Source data
--------------------------------
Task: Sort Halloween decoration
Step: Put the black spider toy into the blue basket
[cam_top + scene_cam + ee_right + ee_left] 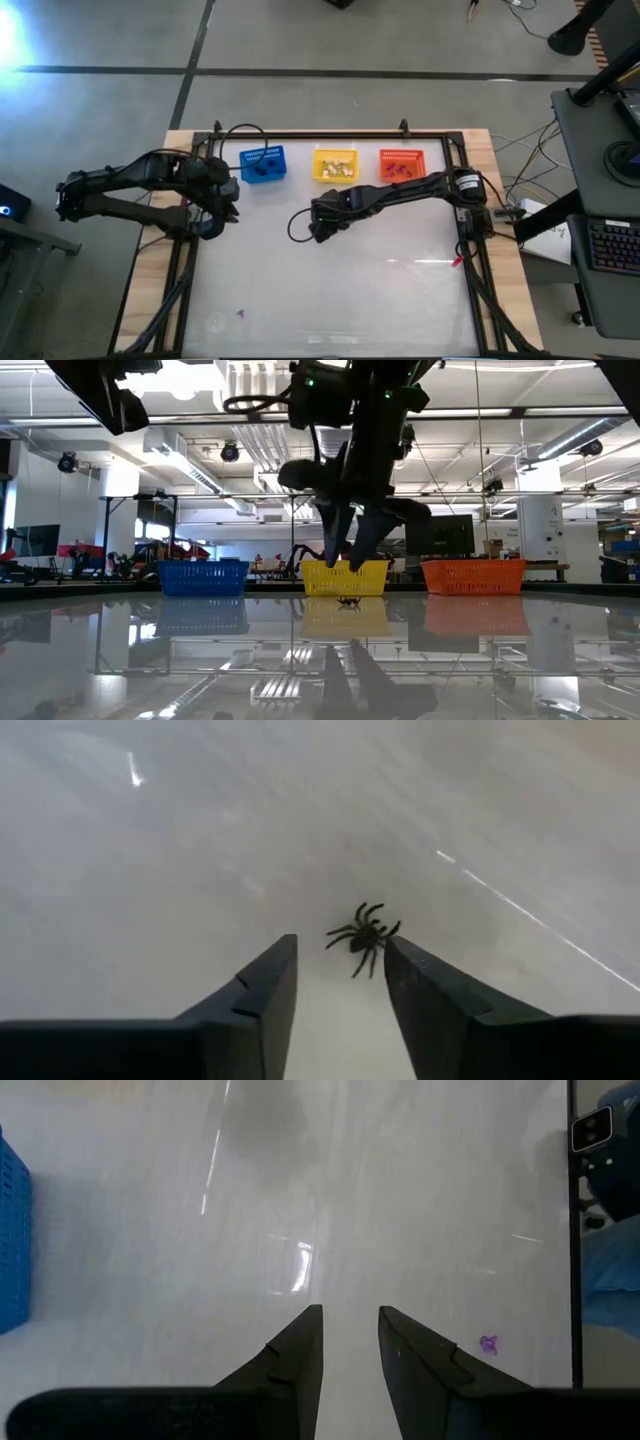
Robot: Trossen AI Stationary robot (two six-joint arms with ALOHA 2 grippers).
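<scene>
my right gripper point(340, 975) hangs over the middle of the white table point(330, 290), in front of the yellow basket point(335, 165) – fingers parted, holding nothing. a black spider point(363, 937) lies on the table just past the tips, between them, touching one finger or nearly so. my left gripper point(350, 1330) waits near the blue basket point(263, 163), fingers slightly apart and empty. a purple piece point(488, 1344) lies on the table ahead of it – the orange basket point(401, 164) stands at the row's right end
</scene>
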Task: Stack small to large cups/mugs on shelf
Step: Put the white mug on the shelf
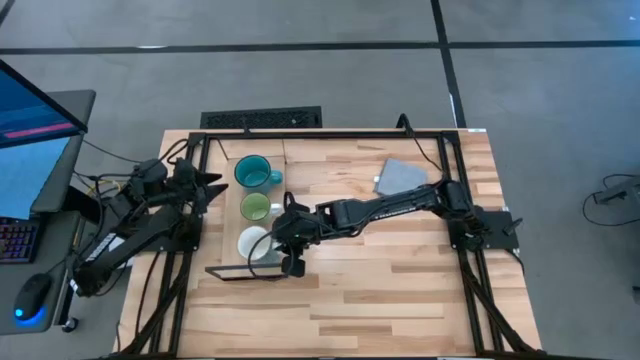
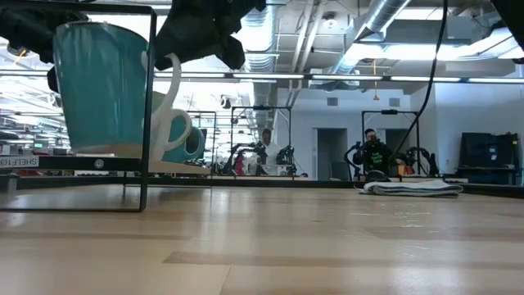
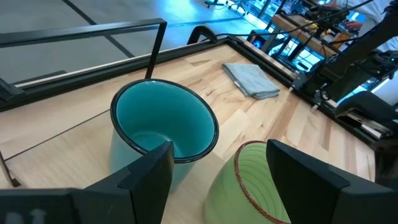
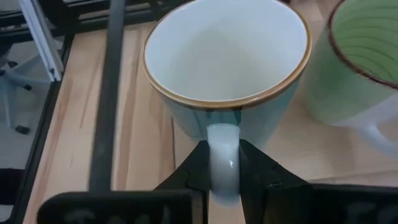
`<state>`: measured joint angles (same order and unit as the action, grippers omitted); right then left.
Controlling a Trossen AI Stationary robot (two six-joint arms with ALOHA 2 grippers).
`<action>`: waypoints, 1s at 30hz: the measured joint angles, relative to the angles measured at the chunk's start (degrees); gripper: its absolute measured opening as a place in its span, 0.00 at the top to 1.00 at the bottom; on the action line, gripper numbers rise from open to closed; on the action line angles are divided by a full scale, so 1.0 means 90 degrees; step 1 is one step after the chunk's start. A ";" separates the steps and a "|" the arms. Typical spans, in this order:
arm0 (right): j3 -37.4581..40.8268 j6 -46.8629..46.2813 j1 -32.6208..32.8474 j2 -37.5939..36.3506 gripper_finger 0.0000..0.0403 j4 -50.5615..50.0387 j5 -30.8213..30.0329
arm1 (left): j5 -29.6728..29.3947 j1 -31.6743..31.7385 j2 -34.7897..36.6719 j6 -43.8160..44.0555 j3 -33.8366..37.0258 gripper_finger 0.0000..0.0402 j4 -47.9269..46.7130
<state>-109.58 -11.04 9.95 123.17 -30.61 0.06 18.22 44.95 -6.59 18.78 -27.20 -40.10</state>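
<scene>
A: Currently, what does the right gripper (image 4: 222, 163) hold?

B: Its fingers are closed narrowly on the handle of the white mug (image 4: 227, 59), which stands upright on the shelf (image 1: 228, 218) at the end with the black frame.

A: Where are the other mugs?

B: On the same board, in a row: the light green mug (image 1: 255, 207) just beside the white one, the teal mug (image 1: 252, 172) at the far end.

A: And the left gripper (image 3: 214, 171)?

B: Fingers apart, holding nothing, by the shelf's left edge, facing the teal and green mugs.
</scene>
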 joint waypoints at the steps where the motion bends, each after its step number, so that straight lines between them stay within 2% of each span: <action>1: 0.0000 -0.0014 -0.0012 0.0000 0.84 -0.0005 0.0002 | 0.0000 0.0000 0.0000 -0.0001 0.0000 0.38 0.0000; 30: 0.0005 -0.0101 -0.0009 0.0000 0.84 0.0433 0.0158 | 0.0004 0.0000 0.0000 0.0003 -0.0001 0.38 0.0002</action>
<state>-109.54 -11.94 9.87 123.17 -26.71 1.48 18.25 44.95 -6.59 18.81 -27.21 -40.07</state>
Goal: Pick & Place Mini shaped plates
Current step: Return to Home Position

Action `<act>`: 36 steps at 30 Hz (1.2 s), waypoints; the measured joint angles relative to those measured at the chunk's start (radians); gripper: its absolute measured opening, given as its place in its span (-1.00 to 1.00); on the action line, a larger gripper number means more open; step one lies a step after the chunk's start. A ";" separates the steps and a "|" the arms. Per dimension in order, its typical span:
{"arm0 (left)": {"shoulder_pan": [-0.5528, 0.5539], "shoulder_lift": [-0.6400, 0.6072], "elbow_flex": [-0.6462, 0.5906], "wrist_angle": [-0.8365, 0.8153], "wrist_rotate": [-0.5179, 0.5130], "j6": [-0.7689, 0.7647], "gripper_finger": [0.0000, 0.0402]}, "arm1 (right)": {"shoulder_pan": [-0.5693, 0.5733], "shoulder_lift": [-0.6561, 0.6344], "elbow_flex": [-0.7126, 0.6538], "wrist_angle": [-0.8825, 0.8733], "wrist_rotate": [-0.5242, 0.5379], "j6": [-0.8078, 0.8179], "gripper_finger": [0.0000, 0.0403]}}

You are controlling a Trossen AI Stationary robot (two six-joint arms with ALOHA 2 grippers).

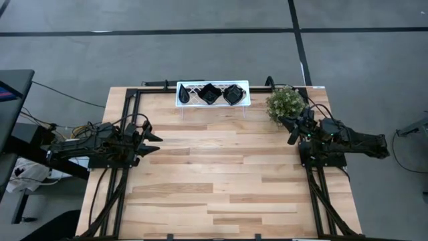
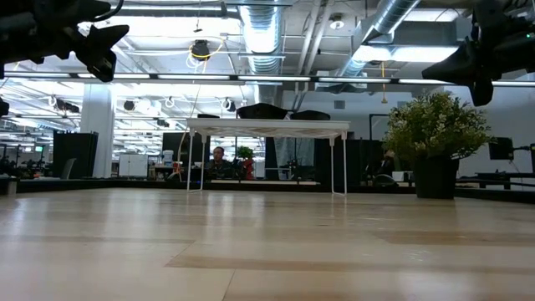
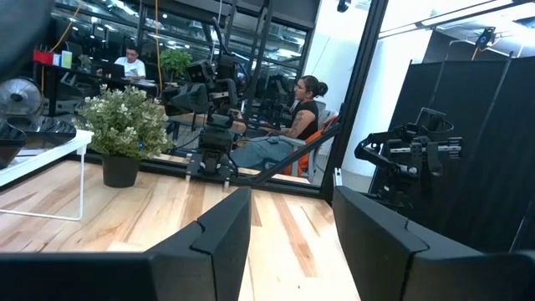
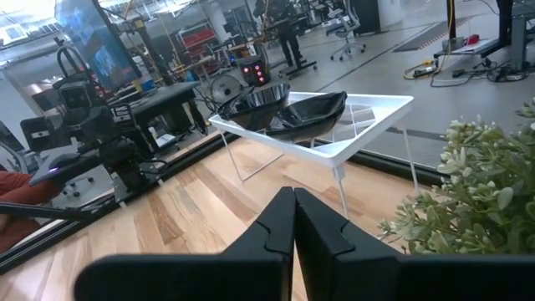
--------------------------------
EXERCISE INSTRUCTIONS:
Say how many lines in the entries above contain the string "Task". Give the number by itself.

ANSWER SECTION:
2